The organization is required to use an American College of Radiology (ACR)- or IAC-accredited diagnostic ultrasound facility for diagnostic studies utilized by the center. This could be accomplished by accreditation of the vein center’s venous ultrasound program or by patient referral to an accredited venous ultrasound facility for their diagnostic examinations. Requirements for the physical facilities, equipment, administrative policies and protocols for procedures and venous care are also included.
Quality improvement
The standards require the use of the clinical component of CEAP (Clinical, Etiologic, Anatomic and Pathophysiologic) and the VCSS score for grading the severity of disease prior to and at some point following treatment. Assessments of patients and referring physicians to determine their level of satisfaction are required.
The use of a patient-reported outcome (PRO) measure before and after treatments was recommended as a valuable assessment of facility performance but not required at this point. Entering data into a national registry, as they become available, and comparing the outcomes of the vein center (such as VCSS and PRO and vein ablation rates) with national benchmarks was recommended but also not required at this point. At the current time, there are no accepted metric thresholds to define a standard of care. However, as data is accumulated in registries, thresholds may become defined and should be used by each center to determine their performance.
A policy for adherence to National Patient Safety Goals must be documented and include accuracy of patient identification, medication safety, infection control in accordance with CDC and OSHA guidelines and the use of a universal protocol.
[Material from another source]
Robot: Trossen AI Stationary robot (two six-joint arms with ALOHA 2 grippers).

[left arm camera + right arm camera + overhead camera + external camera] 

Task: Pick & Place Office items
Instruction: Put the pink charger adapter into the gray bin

Participation requires a quality improvement program that conducts documented internal reviews every six months including a review of the appropriate indications for treatment for consecutive procedures that result in review of at least 5 percent of the annual volume of cases or 30 consecutive cases whichever is higher. These meetings need to include peer review of outcomes and of complications.
The vein center accreditation: Conclusions
At this point, the IAC-Vein Center accreditation for Superficial Diagnosis and Management is a voluntary means by which a center can demonstrate to referring physicians and patients its commitment to quality venous care and it allows centers to distinguish themselves from others in their communities. This accreditation, like many before it, may become a benchmark for quality care accepted by insurance carriers to determine who they will work with.